Nice thread @SHiBBY! 

I've been wanting to get into squonkers because I've switched over to rda's now as they give me a better flavour.

I have the Pirate King RDA right now and a Stagevape Venus rda on its way to me. I've spent more time using the Pirate King RDA and I have to say it's an excellent rda, nice deep juice well as well. Both rda's come with a bf squonking pin, makes it a lot easier to switch.

Reactions: Like 3


----------



## SHiBBY (16/7/18)

I made the mistake of letting my wife use the Pulse today since she burned the cotton in the Rebel yesterday. Long story short, I now no longer have a Pulse at my disposal. She claimed it for herself 

I shall use my newfound knowledge on a consultancy basis in exchange for... err... favours

Reactions: Like 1 | Funny 5


----------



## Raindance (16/7/18)

SHiBBY said:


> I made the mistake of letting my wife use the Pulse today since she burned the cotton in the Rebel yesterday. Long story short, I now no longer have a Pulse at my disposal. She claimed it for herself
> 
> I shall use my newfound knowledge on a consultancy basis in exchange for... err... favours


That's not bad news, now you have a good reason to order more vapemail! And as we all know, you may not just order one mod, other items are also required to justify the postage etc...

Regards

Reactions: Like 1 | Funny 2


----------



## Dobie (16/7/18)

I have only been Squonking for a few weeks using a Pulse 80W flipping between a Recurve and Drop.
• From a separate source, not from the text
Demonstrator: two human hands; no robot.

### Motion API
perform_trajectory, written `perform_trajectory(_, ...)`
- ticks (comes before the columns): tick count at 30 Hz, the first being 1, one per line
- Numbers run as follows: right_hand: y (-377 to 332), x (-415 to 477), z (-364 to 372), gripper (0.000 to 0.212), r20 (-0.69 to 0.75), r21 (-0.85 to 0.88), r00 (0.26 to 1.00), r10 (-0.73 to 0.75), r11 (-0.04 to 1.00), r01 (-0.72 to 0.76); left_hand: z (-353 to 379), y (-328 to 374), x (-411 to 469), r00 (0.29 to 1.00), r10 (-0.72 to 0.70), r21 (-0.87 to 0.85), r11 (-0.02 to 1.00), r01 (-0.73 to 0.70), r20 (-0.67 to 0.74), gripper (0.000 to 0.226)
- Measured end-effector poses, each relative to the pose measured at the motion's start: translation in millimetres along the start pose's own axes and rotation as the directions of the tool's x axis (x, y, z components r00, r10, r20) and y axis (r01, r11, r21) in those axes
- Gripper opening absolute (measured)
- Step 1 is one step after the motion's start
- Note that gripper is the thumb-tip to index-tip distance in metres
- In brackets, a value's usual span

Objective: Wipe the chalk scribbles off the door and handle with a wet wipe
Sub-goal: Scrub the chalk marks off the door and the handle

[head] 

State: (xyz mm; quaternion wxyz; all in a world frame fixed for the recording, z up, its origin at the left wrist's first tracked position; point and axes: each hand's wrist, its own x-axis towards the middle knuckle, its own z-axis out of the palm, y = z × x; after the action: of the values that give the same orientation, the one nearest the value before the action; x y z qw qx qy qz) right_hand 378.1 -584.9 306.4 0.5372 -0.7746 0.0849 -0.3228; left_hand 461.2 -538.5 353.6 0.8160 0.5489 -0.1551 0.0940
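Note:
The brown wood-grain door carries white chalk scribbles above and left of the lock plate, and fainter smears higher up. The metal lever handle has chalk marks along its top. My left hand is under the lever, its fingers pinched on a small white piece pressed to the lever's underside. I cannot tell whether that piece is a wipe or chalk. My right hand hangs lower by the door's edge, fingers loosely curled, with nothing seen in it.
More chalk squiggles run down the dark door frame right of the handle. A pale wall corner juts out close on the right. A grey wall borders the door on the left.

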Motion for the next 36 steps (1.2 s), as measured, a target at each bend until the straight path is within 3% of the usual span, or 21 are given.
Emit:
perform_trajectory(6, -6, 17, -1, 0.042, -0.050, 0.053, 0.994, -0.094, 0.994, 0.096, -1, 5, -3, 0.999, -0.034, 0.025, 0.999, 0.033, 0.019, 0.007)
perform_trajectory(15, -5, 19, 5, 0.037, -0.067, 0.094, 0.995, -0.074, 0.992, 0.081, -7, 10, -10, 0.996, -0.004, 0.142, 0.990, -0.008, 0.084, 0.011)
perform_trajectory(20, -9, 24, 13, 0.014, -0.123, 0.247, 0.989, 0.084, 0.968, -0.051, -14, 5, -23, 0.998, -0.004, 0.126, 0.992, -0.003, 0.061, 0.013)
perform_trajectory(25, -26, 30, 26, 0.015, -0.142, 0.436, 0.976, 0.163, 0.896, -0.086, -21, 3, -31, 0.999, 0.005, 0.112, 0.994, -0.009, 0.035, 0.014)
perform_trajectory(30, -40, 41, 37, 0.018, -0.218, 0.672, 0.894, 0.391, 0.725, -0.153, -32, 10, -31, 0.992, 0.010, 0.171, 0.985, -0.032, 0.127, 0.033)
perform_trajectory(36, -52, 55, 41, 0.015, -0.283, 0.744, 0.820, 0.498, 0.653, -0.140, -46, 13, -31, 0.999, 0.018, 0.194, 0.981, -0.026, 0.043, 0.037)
The best advice I can give with both is take of the top cap, squonk to see what the respective RDA's limit is(pretty much as high as the posts in the Recurve, and filling the well in the Drop) and muscle memory will eventually handle the rest.

The nice thing about the drop is, because the pin is raised so much, a few small squonks will keep a nice little dam for the wicks to lap up(and because of the height of the coils and amount of airflow specifically in the Drop, I fortunately have not had any lekker Patty Pan flavoured vape from that potjie yet @Raindance ).
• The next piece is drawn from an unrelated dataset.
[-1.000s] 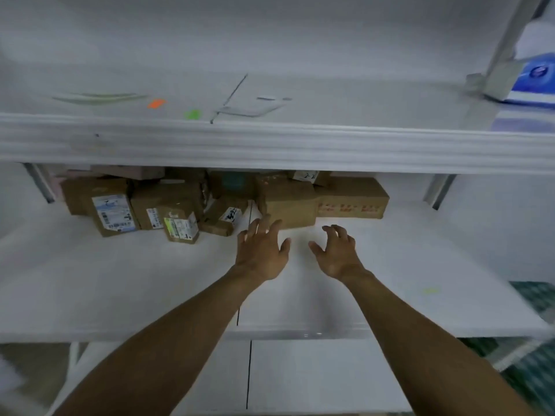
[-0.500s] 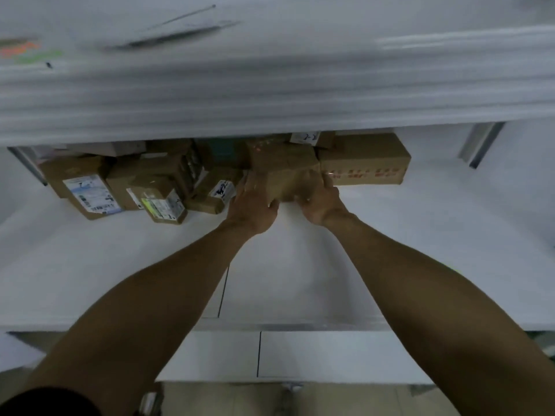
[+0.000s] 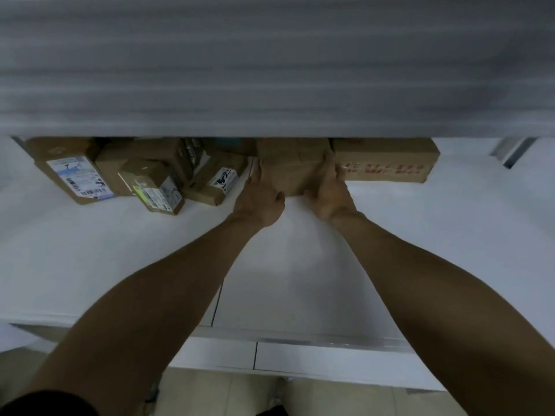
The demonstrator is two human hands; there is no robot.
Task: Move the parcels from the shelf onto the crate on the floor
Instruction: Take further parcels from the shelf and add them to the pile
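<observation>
A parcel storeroom or mail depot, fitted with plain stock racking.
A deep white shelf (image 3: 450, 235) on a metal upright (image 3: 515, 154) carries a huddle of brown cardboard parcels (image 3: 141, 172) pushed to the back. Several have printed shipping stickers with barcodes, such as the white-and-blue label (image 3: 78, 175) at the left. A long carton (image 3: 387, 163) bears red print. Another shelf board (image 3: 270, 85) sits close above, blurred, and beige floor tiles (image 3: 216, 391) show below the shelf's front edge.
</observation>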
Reactions: Like 1 | Funny 1


----------



## Rob Fisher (16/7/18)

I don't get these squonk pins that protrude so much... to me, a perfect squonk is when you saturate your wicks and then all the leftover juice gets sucked back into the bottle like the REO with Cyclone RDA used to do. That way you are getting fresh juice each time and not juice that has been cooked in the RDA.

That's another reason I love the Skyfall RDA so much... it does exactly that!

Reactions: Like 2 | Agree 2


----------



## JurgensSt (17/7/18)

Thanks for starting this thread.

The Recurve and Pulse 80W have been smiling at me everytime i walk into my local Vape Shop.

Now to get this must have combo past the voice of reason of the house

Reactions: Like 1


----------



## SHiBBY (23/7/18)

Thanks for all the responses guys! 

I decided to get a second Pulse 80W after all and give it all another go, but this time I decided to go ahead and also get myself a Recurve seeing as it seems to be the atty of choice to go with the Pulse. I fitted a single Demon Killer Fire Coil D in there, which is a very neat tricore N80 coil and wicked it so that the sides are pretty much covered with fanned out cotton, ergo the only way juice could leak out was through the air holes and, given the small size and depth of the air holes on this particular atty, that never happens.

The experience is MUCH better than that which I initially had and I am very happy to say that I now vape exclusively on this setup. Also made myself a mountain of juices over the course of the past week so I don't have to worry about consumption, which is a big plus.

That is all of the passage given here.